*Prompt*. Leaving out all pictures, write down exactly the lines from the one containing "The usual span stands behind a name" through the last line of the material.

*Given data*.
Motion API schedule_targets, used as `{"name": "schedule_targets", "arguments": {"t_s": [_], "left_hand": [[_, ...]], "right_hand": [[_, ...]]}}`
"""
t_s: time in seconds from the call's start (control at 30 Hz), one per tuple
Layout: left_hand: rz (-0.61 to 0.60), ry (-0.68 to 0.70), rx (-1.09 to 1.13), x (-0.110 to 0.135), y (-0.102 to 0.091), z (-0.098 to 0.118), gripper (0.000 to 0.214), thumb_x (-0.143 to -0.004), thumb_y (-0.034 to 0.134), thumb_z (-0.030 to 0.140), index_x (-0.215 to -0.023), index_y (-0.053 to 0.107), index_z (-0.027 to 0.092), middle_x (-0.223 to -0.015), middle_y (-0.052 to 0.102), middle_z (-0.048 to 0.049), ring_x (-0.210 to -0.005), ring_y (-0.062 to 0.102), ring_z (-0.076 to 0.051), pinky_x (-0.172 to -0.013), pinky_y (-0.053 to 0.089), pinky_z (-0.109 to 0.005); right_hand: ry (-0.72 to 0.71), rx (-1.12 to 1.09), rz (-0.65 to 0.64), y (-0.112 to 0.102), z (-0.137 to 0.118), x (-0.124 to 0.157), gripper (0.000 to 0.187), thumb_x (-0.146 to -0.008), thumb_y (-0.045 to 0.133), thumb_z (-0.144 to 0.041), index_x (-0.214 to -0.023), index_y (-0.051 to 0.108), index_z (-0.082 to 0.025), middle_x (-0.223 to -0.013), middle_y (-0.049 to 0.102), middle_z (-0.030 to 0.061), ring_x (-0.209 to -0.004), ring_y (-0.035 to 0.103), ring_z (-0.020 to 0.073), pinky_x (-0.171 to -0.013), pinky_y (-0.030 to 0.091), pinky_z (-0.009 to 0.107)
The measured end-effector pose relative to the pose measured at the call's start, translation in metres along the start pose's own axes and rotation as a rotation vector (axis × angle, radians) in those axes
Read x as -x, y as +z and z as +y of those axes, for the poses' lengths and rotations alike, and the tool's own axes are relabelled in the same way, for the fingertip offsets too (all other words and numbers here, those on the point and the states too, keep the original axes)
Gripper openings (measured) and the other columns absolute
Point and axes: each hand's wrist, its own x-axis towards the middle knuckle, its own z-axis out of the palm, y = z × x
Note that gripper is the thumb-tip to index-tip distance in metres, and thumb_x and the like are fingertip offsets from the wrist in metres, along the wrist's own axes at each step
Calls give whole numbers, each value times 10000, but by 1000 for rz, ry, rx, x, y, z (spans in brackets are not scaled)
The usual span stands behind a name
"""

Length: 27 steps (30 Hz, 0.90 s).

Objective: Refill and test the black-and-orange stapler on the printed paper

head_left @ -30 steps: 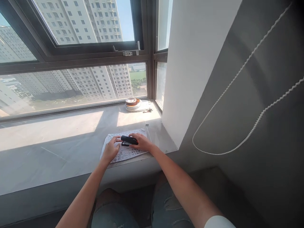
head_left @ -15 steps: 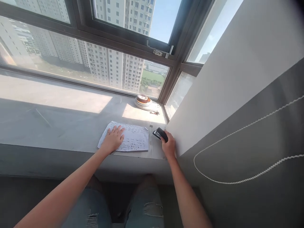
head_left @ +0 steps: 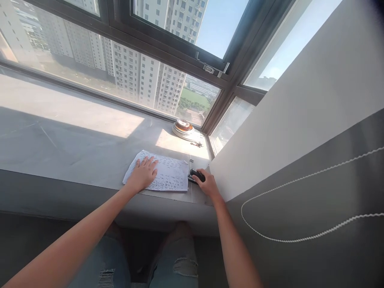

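Sheets of handwritten paper (head_left: 172,174) lie on the window sill, slightly creased at the corners. My left hand (head_left: 142,174) rests flat on their left part with the fingers spread. A black stapler (head_left: 198,175) is gripped in my right hand (head_left: 209,185), its front end at the right edge of the paper. Whether paper sits between the stapler's jaws I cannot tell. A small strip of what look like staples (head_left: 191,161) lies on the sill just behind the stapler.
In the corner by the window stands a stack of round plate-like things (head_left: 183,129), with a small dark tangle (head_left: 197,144) beside it. A wall (head_left: 270,140) rises close on the right. A white bead cord (head_left: 279,241) hangs there. The sill's front edge (head_left: 90,185) runs before my knees.
My right hand has moved left with the stapler, bringing it from a gap away up to the paper's right edge. My left hand stays on the paper. The view has tilted a little.
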Motion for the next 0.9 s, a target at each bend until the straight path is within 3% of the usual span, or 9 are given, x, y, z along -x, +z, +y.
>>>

*Your solution*.
The usual span stands behind a name
"""

Length: 27 steps (30 Hz, 0.90 s).

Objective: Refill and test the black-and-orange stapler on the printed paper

head_left @ -30 steps: 
head_left @ -15 steps: 
head_left @ +0 steps: 

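Sheets of handwritten paper (head_left: 172,174) lie on the window sill, slightly creased at the corners. My left hand (head_left: 142,174) rests flat on their left part with the fingers spread. A black stapler (head_left: 198,175) is gripped in my right hand (head_left: 209,185), its front end at the right edge of the paper. Whether paper sits between the stapler's jaws I cannot tell. A small strip of what look like staples (head_left: 191,161) lies on the sill just behind the stapler.
In the corner by the window stands a stack of round plate-like things (head_left: 183,129), with a small dark tangle (head_left: 197,144) beside it. A wall (head_left: 270,140) rises close on the right. A white bead cord (head_left: 279,241) hangs there. The sill's front edge (head_left: 90,185) runs before my knees.
My right hand has moved left with the stapler, bringing it from a gap away up to the paper's right edge. My left hand stays on the paper. The view has tilted a little.
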Motion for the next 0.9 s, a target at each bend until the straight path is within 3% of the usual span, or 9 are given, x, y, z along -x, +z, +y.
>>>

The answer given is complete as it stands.